Supplemental Table 4. Nucleating interactome of DFDs, related to Figure 5. Note that plasmids rhx2938, rhx1071, rhx2934, rhx1113, rhx1064, rhx2933, and rhx1368; and seeds from rhx2938, rhx2933 and rhx2934; did not pass quality control as outlined in methods and were therefore omitted from the analysis.

Supplemental Table 5. Transcript and protein abundance statistics, related to Figure S3.

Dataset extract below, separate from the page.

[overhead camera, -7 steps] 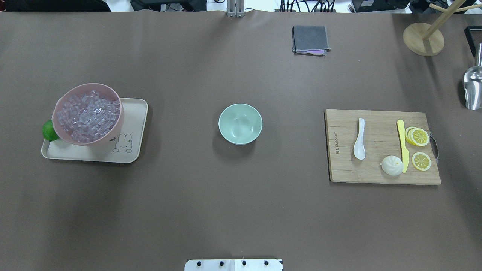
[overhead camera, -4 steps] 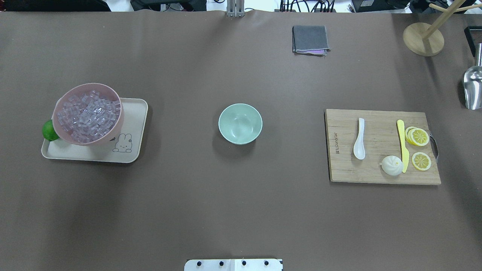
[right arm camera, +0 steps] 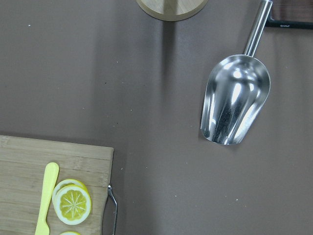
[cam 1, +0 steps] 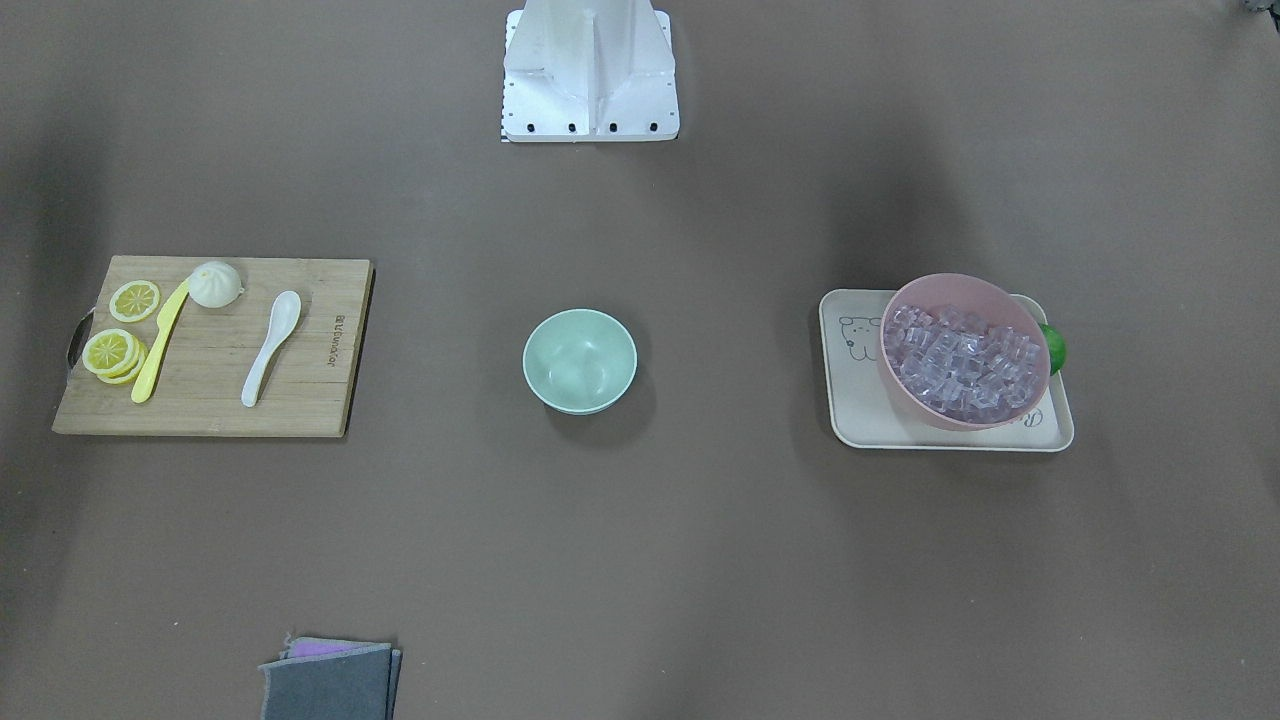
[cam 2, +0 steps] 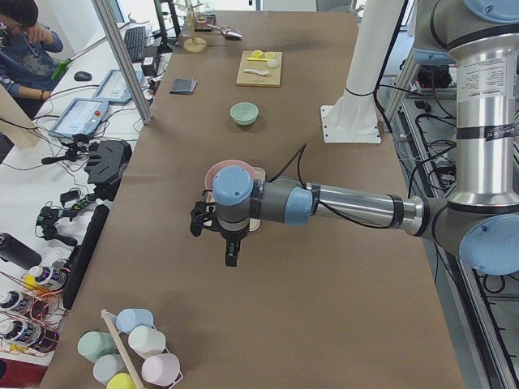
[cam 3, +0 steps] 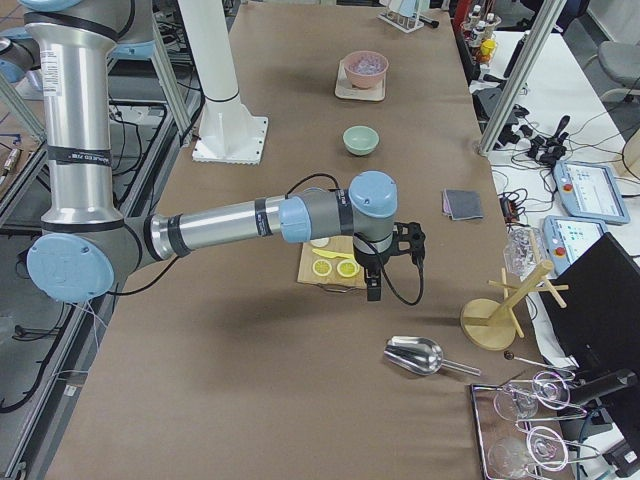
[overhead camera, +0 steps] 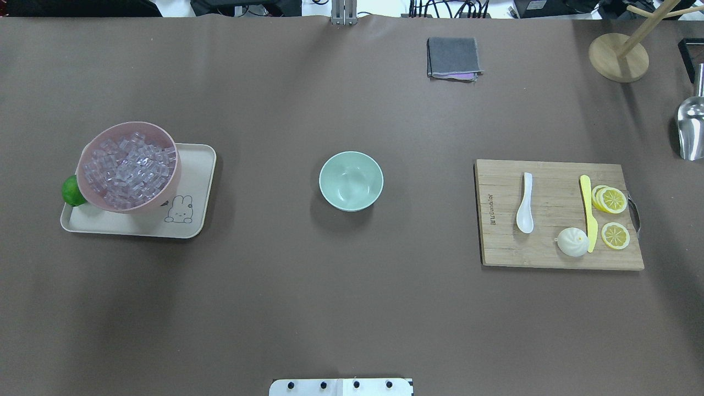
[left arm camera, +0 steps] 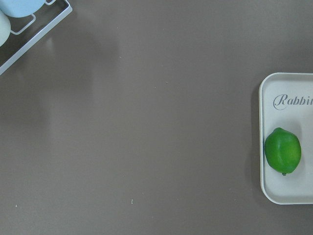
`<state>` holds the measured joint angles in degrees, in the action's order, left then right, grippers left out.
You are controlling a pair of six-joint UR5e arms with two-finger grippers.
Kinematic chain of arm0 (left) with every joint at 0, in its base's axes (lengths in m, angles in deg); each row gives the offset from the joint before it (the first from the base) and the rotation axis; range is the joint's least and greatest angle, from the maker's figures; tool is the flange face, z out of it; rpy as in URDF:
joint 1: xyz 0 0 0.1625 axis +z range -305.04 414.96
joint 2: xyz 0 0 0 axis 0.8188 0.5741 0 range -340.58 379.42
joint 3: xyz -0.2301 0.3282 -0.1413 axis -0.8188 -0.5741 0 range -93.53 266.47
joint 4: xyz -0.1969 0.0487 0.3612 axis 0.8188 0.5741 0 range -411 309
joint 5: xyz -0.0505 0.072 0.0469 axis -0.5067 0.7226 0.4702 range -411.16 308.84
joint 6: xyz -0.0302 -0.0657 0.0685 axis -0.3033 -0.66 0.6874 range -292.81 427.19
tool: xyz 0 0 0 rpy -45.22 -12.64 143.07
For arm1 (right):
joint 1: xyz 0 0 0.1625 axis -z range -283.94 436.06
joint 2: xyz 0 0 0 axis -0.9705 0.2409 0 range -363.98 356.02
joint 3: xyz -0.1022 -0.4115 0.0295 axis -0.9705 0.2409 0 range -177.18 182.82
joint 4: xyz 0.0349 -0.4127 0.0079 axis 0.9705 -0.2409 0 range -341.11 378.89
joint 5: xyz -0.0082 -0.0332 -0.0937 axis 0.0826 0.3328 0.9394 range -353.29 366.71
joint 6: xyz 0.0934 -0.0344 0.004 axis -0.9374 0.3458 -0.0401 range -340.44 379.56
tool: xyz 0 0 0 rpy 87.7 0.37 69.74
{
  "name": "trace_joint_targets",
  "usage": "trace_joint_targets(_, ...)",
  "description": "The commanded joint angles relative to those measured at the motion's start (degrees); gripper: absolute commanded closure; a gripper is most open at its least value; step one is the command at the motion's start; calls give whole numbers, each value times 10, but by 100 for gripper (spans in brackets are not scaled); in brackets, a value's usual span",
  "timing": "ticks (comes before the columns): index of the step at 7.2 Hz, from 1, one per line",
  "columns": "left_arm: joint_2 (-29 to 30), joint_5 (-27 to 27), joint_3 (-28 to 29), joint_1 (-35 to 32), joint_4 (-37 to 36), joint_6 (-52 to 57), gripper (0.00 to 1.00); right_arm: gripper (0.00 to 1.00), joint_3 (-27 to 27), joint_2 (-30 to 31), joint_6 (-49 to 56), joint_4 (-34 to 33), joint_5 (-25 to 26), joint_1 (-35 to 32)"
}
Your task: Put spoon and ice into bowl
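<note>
Mid-bench I see the bowl (overhead camera: pixel 351 181), spoon (overhead camera: pixel 525 203) toward the right edge, ice (overhead camera: pixel 129 169) toward the left; whether the left gripper (cam 2: pixel 230 256) or right gripper (cam 3: pixel 372 290) grips, I cannot tell.

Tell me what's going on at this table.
Nothing is being handled yet. The left gripper hangs over bare table just past the tray, and the right gripper hangs just past the cutting board; neither touches anything. The spoon lies on the cutting board, the ice fills the pink bowl on the tray, and the mint-green bowl sits empty in the middle.
</note>
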<state>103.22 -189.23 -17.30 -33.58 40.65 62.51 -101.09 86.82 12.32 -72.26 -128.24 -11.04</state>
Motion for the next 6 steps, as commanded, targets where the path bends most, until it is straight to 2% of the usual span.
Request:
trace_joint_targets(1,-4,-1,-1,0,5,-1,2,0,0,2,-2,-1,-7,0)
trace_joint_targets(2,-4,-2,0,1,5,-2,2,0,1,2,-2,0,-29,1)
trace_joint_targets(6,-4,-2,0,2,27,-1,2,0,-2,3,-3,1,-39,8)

Supplemental Movie 1. Time-lapse movie of cells expressing opto-APAF1 (top) and CASP9-mScarlet-I (bottom) showing one minute of blue light induction and subsequent recovery, related to Figure 3. Non-supersaturable opto-APAF1 allows clusters to dissolve following stimulation. Scaler bar 10 µm.

Supplemental Movie 2. Time-lapse movie of cells expressing opto-NLRC4 (top) and CASP9(CASP1^CARD)-mScarlet-I (bottom), showing one minute of blue light induction and subsequent recovery, related to Figure 3. Supersaturable opto-NLRC4 continues to drive cluster growth following stimulation. Scaler bar 10 µm.

Supplemental Movie 3. Time-lapse movie of cells expressing opto-AIM2, following 10 seconds of blue light induction, related to Figure 4. Left panel: opto-AIM2. Middle panel: Sytox Orange fluorescence. Right panel: Bright field. Following 10 seconds of blue light induction, opto-AIM2 clusters form, leading to cell death (Sytox Orange uptake). Scale bar: 10 µm.

Supplemental Movie 4. Time-lapse movie of cells expressing opto-AIM2(F27G), following 10 seconds of blue light induction, related to Figure 4. Left panel: opto-AIM2(F27G). Middle panel: Sytox Orange fluorescence. Right panel: Bright field. Following 10 seconds of blue light induction, opto-AIM2(F27G) clusters form and rapidly dissociate, failing to induce cell death. Scale bar: 10 µm.